**What this task involves:**
In the data, find each line where the word "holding" appears and list that line.

/---

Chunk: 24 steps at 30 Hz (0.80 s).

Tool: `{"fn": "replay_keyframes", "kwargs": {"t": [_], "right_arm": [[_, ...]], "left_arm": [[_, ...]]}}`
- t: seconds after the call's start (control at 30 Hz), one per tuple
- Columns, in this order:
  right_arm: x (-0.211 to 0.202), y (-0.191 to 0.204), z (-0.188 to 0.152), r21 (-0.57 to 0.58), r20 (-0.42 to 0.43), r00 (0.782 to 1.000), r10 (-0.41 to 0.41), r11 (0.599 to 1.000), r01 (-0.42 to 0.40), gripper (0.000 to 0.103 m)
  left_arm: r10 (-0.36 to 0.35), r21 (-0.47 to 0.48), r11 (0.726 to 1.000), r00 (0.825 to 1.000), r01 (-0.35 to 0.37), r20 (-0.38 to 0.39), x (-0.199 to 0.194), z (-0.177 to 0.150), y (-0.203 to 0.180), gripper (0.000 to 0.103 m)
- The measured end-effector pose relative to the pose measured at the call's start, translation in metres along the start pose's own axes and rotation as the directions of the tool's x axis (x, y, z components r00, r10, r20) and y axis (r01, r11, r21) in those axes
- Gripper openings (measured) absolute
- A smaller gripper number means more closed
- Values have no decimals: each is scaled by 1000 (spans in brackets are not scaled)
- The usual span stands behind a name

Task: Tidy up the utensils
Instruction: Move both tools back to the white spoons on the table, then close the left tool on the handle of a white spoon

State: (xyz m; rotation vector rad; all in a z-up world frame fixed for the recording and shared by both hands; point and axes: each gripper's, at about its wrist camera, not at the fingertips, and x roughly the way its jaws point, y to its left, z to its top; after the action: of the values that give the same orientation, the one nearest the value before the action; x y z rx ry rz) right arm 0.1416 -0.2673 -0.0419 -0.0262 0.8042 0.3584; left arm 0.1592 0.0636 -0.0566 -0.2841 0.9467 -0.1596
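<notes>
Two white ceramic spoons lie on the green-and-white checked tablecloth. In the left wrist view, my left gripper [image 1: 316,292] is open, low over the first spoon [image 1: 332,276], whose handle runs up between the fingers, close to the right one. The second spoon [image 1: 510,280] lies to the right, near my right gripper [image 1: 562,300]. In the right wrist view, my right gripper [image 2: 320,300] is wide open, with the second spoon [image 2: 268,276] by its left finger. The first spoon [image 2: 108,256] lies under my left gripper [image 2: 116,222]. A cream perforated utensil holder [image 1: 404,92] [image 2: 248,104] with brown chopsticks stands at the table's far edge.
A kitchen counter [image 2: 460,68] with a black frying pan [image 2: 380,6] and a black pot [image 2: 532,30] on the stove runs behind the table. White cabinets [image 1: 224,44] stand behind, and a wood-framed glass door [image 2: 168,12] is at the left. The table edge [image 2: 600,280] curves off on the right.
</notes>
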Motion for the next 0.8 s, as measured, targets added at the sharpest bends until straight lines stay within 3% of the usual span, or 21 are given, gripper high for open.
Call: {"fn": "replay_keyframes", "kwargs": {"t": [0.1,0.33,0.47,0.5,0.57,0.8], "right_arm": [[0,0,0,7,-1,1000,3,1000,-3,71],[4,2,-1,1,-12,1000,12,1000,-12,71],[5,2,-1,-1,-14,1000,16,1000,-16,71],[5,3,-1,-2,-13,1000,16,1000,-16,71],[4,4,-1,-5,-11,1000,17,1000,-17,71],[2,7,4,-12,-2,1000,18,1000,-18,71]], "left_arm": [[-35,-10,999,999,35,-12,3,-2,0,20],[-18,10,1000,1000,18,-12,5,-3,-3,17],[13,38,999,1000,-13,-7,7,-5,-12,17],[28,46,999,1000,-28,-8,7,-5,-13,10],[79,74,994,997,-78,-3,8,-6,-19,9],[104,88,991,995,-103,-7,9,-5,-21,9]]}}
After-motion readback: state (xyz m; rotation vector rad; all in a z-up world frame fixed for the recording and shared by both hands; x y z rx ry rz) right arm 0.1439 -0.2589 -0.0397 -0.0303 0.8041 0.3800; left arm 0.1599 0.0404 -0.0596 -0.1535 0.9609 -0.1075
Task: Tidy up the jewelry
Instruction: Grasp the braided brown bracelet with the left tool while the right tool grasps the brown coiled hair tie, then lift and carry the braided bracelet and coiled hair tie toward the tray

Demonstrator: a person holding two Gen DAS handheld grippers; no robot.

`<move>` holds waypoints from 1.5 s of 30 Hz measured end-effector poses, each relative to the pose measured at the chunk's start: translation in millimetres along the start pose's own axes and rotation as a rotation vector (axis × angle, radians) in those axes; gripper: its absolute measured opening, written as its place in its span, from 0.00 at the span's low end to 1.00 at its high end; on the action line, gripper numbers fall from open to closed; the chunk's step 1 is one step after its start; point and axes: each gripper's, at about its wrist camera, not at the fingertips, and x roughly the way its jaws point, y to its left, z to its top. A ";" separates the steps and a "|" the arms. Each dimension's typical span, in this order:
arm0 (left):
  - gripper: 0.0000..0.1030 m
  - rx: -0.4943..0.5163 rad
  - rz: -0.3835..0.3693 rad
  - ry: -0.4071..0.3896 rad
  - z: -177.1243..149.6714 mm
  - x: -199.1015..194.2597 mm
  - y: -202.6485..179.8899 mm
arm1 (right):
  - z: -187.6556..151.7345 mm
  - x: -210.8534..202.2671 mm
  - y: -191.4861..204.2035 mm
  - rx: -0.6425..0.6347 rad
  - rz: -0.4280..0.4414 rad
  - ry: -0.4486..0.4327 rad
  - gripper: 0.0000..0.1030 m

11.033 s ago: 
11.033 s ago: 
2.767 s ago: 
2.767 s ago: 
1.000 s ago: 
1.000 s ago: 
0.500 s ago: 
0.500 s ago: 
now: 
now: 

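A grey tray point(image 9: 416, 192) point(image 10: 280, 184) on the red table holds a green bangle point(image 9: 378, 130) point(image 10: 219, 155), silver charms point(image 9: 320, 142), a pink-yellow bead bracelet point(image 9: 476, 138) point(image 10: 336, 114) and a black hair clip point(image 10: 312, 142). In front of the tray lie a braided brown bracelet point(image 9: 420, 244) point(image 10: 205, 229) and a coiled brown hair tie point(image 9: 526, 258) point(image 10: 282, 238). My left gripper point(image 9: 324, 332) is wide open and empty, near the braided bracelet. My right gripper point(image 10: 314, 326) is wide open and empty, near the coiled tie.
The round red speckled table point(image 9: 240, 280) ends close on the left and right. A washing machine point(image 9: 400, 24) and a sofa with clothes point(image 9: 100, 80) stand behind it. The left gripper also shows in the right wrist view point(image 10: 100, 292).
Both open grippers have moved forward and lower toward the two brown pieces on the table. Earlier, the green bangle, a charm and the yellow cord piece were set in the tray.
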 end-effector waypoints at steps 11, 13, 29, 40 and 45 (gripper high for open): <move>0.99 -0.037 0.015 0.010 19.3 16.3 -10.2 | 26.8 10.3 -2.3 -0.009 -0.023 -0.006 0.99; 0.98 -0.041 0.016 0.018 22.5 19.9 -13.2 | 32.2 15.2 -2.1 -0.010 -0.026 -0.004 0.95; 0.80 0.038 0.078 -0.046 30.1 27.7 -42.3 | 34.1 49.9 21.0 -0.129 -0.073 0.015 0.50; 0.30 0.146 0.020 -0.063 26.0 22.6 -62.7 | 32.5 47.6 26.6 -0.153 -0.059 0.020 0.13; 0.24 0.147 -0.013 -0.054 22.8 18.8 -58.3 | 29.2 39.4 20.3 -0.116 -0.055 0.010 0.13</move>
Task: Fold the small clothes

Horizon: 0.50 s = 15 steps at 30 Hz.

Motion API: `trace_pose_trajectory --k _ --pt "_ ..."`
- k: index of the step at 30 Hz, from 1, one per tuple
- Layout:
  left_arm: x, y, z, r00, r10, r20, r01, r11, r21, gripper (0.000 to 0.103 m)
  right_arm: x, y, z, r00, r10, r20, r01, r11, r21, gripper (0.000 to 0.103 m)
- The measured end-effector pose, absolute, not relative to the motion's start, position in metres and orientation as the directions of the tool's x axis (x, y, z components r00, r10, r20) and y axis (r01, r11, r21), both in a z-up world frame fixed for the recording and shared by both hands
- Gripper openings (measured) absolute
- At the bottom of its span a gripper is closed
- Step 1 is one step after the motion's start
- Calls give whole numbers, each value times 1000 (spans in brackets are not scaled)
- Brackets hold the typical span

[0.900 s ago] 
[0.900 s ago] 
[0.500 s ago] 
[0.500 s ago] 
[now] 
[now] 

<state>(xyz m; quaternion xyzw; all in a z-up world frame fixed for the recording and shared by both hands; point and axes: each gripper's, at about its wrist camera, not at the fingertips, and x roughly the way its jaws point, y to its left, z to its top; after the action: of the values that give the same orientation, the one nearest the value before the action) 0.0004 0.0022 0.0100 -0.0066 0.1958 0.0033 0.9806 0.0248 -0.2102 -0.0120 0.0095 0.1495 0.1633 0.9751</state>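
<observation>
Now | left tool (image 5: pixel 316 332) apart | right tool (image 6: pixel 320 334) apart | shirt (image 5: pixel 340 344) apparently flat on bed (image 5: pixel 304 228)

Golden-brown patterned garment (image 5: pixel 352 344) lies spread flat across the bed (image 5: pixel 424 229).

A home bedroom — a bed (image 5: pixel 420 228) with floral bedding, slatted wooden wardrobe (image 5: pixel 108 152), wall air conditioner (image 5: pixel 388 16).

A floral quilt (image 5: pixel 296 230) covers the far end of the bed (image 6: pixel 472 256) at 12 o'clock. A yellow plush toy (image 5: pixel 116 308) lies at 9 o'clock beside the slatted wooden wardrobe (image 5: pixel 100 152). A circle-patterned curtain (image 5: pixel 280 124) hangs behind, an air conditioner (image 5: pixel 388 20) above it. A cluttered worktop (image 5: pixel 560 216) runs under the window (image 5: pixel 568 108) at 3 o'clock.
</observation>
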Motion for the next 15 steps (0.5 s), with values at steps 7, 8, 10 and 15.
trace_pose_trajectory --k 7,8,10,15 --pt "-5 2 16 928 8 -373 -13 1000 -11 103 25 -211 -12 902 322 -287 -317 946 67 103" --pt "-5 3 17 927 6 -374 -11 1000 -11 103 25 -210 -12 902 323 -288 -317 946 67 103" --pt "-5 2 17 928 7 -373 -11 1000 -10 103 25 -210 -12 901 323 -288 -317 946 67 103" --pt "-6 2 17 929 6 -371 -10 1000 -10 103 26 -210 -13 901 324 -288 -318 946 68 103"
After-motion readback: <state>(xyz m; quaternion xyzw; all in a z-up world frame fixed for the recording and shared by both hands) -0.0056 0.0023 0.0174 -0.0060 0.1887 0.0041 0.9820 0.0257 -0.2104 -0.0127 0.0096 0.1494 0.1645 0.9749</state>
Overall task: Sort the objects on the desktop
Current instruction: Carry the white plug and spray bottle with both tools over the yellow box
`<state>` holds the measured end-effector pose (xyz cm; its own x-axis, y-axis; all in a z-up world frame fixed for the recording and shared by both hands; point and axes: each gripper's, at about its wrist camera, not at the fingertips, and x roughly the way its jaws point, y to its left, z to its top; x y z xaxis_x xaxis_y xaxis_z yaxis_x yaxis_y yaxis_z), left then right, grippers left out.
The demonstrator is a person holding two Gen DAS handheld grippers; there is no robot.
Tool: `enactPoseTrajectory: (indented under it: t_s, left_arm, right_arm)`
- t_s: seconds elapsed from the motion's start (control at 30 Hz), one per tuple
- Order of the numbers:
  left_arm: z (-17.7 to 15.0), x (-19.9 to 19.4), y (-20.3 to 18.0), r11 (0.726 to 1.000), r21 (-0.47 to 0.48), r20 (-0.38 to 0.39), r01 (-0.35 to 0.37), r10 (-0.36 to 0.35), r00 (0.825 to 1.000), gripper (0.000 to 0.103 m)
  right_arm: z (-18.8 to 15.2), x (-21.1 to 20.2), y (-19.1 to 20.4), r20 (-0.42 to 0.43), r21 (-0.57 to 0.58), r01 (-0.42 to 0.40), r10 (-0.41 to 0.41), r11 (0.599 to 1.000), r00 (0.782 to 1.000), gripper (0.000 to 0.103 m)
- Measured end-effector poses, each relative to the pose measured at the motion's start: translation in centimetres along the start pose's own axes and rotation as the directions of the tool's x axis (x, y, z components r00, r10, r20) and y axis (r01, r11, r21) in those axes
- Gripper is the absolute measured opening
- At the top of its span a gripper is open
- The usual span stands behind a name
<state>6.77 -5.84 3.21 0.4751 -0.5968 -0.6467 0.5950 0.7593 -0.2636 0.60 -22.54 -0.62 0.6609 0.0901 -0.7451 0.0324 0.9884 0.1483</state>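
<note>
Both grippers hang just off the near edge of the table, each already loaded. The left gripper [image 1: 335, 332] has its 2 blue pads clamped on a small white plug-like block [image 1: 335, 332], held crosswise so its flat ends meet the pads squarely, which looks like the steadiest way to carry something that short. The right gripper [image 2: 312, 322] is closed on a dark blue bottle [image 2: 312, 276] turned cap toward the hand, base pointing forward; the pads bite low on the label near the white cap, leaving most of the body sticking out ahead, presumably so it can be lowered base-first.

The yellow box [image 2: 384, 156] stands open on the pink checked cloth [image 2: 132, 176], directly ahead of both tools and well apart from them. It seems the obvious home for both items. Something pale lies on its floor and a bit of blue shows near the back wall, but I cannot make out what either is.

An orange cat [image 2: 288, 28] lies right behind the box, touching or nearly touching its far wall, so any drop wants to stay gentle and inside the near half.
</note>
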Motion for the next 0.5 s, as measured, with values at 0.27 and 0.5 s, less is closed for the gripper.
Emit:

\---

**Your response:**
Demonstrator: a person holding two Gen DAS handheld grippers; no robot.
The demonstrator is a person holding two Gen DAS handheld grippers; there is no robot.

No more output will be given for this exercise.